= Your objective =
Copy out the data word for word, without any of its pictures.

= Dataset content =
---

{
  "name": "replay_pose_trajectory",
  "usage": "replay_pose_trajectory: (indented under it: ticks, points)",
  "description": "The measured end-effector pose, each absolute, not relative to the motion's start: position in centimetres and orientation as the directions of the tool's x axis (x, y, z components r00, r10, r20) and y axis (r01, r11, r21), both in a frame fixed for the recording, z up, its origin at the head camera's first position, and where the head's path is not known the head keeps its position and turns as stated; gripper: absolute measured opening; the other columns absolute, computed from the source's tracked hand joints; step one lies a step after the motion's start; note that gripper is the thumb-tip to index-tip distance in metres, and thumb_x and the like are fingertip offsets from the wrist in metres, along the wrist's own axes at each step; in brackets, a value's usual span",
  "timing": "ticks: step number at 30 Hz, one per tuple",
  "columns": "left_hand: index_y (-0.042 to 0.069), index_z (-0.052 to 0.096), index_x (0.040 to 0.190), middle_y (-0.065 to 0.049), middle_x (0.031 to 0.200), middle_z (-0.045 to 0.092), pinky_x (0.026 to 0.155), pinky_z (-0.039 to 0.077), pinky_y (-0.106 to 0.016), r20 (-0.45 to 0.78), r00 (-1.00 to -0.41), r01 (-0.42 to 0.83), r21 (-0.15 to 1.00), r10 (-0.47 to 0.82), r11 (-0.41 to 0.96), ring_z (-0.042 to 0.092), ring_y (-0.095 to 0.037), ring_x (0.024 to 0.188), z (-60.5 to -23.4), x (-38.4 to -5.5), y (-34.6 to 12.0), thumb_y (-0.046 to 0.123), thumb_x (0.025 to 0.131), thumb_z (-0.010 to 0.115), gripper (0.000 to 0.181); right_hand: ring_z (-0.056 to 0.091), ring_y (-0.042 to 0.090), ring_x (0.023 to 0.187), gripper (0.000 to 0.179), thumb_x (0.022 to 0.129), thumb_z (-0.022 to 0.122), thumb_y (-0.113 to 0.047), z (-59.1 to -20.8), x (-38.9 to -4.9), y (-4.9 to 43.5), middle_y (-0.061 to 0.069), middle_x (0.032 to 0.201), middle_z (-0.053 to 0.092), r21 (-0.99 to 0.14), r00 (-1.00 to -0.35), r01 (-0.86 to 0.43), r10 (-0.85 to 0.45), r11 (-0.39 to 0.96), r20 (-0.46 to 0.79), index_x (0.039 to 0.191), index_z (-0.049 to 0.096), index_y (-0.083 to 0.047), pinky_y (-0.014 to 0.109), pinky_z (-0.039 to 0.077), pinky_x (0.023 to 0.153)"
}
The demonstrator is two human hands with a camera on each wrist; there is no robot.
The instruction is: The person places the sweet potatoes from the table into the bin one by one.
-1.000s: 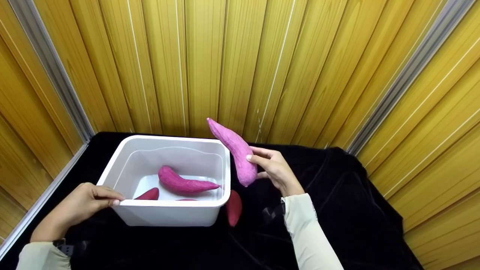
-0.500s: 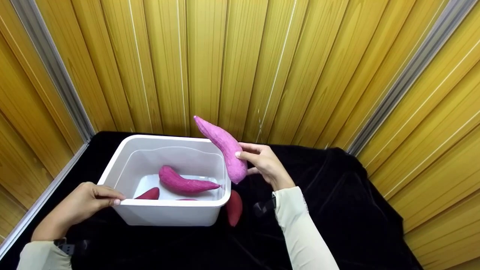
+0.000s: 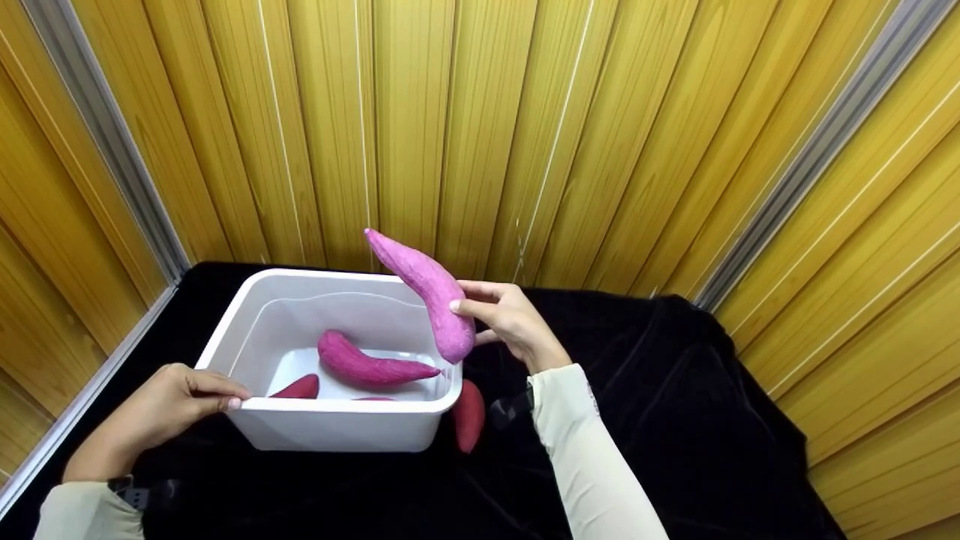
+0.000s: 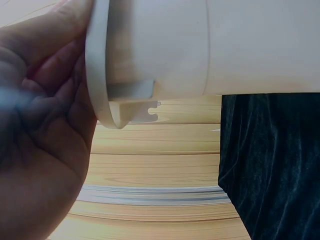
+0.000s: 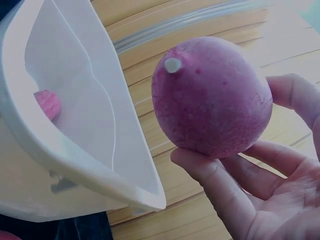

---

= Answer below =
{
  "name": "replay_pose_trajectory",
  "usage": "replay_pose_trajectory: (indented under it: ticks, points)",
  "description": "The measured end-effector pose, each absolute, not relative to the motion's start: position in centimetres and orientation as the directions of the tool's x axis (x, y, z components r00, r10, r20) and y axis (r01, r11, r21), both in a frame fixed for the recording, z up, its origin at the head camera's first position, and where the head's path is not known the head keeps its position and turns as stated; gripper: absolute measured opening; the other columns absolute, computed from the source's tracked hand joints; step one lies a step after the motion's start; note that gripper is the thumb-tip to index-tip distance in metres, and thumb_x and the like are fingertip offsets from the wrist in metres, along the wrist's own axes at each step; in brackets, a value's usual span",
  "timing": "ticks: step number at 30 Hz, one per tuple",
  "columns": "left_hand: index_y (-0.042 to 0.069), index_z (-0.052 to 0.096), index_x (0.040 to 0.190), middle_y (-0.065 to 0.049), middle_x (0.031 to 0.200), middle_z (-0.045 to 0.092), pinky_x (0.026 to 0.155), pinky_z (-0.039 to 0.077), pinky_y (-0.106 to 0.016), r20 (-0.45 to 0.78), r00 (-1.00 to -0.41), r01 (-0.42 to 0.83), r21 (-0.15 to 1.00), r10 (-0.47 to 0.82), r11 (-0.41 to 0.96), ring_z (-0.042 to 0.092), ring_y (-0.095 to 0.037), ring_x (0.024 to 0.188), z (-60.5 to -23.4), x (-38.4 to -5.5), y (-34.6 to 12.0), thumb_y (-0.046 to 0.123), thumb_x (0.025 to 0.131), thumb_z (-0.010 to 0.115), gripper (0.000 to 0.181); right_hand: ring_z (-0.056 to 0.091), ring_y (-0.042 to 0.090), ring_x (0.023 to 0.187), gripper (0.000 to 0.179), thumb_x (0.022 to 0.129), thumb_z (-0.022 to 0.122), thumb_y (-0.113 to 0.047), z (-59.1 to -20.8), x (-38.9 to -4.9), y (-4.9 to 43.5), middle_y (-0.061 to 0.069), middle_x (0.032 to 0.201), middle_z (-0.053 to 0.092), r21 (-0.99 to 0.14), r00 (-1.00 to -0.35), r01 (-0.86 to 0.43), r10 (-0.85 to 0.45), r11 (-0.39 to 0.96), r20 (-0.46 to 0.79), index_x (0.039 to 0.191), index_z (-0.049 to 0.096), index_y (-0.083 to 0.047), pinky_y (-0.014 to 0.109), pinky_z (-0.039 to 0.077), pinky_x (0.023 to 0.153)"
}
The demonstrator is two human hands with a camera on each wrist; there is no robot.
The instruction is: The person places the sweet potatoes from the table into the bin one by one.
-1.000s: 
-0.500s: 
+0.000s: 
+0.000s: 
+0.000s: 

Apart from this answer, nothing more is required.